Хаггопиан снова был вынужден остановиться. Он сидел, хватая ртом воздух, как... как рыба, вынутая из воды, дрожал всем телом, и по его лицу скатывались тонкие ручейки влаги. Но вот он снова наполнил стакан и сделал большой глоток омерзительной жидкости, еще раз вытер свое мертвенное лицо. Мой рот тоже пересох, и если бы даже я и хотел что-то сказать, то очень сомневаюсь в том, что мне бы это удалось.

— Я... кажется... вы... — армянин захрипел, потом зловеще кашлянул, задыхаясь, прежде чем вернуться к окончанию своего жуткого рассказа. Теперь его голос стал самым нечеловеческим из тех, что мне когда-либо доводилось слышать прежде. — У вас больше хладнокровия, чем я думал, мистер Белтон, и... Вы были правы: вас действительно не так-то просто шокировать или испугать. В конечном итоге трусом оказался я, ибо я не могу досказать конец этой истории. Я могу лишь... показать вам, а потом вы должны будете уйти.

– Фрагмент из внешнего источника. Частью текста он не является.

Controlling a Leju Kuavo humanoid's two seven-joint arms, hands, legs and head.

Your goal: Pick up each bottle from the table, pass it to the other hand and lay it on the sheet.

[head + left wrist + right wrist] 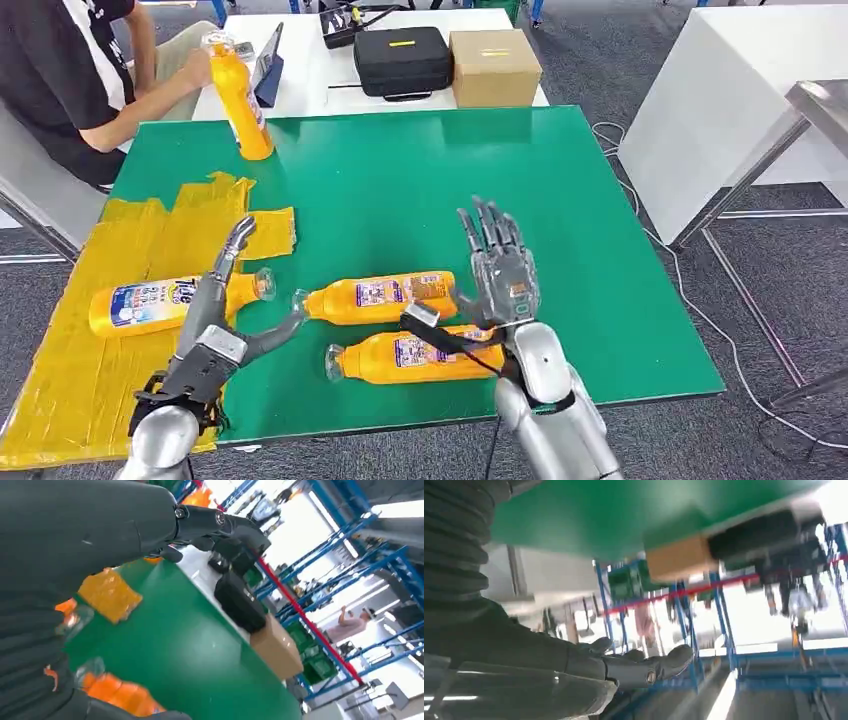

Можете подождать Костаса на причале...

С этими словами Хаггопиан медленно поднялся и снял с себя расстегнутую рубашку. Точно загипнотизированный, я смотрел, как он разматывает кушак, как из-под него показывается его орган, слепо шаря на свету, точно пятачок подрывающей корни свиньи! Но это был не хобот.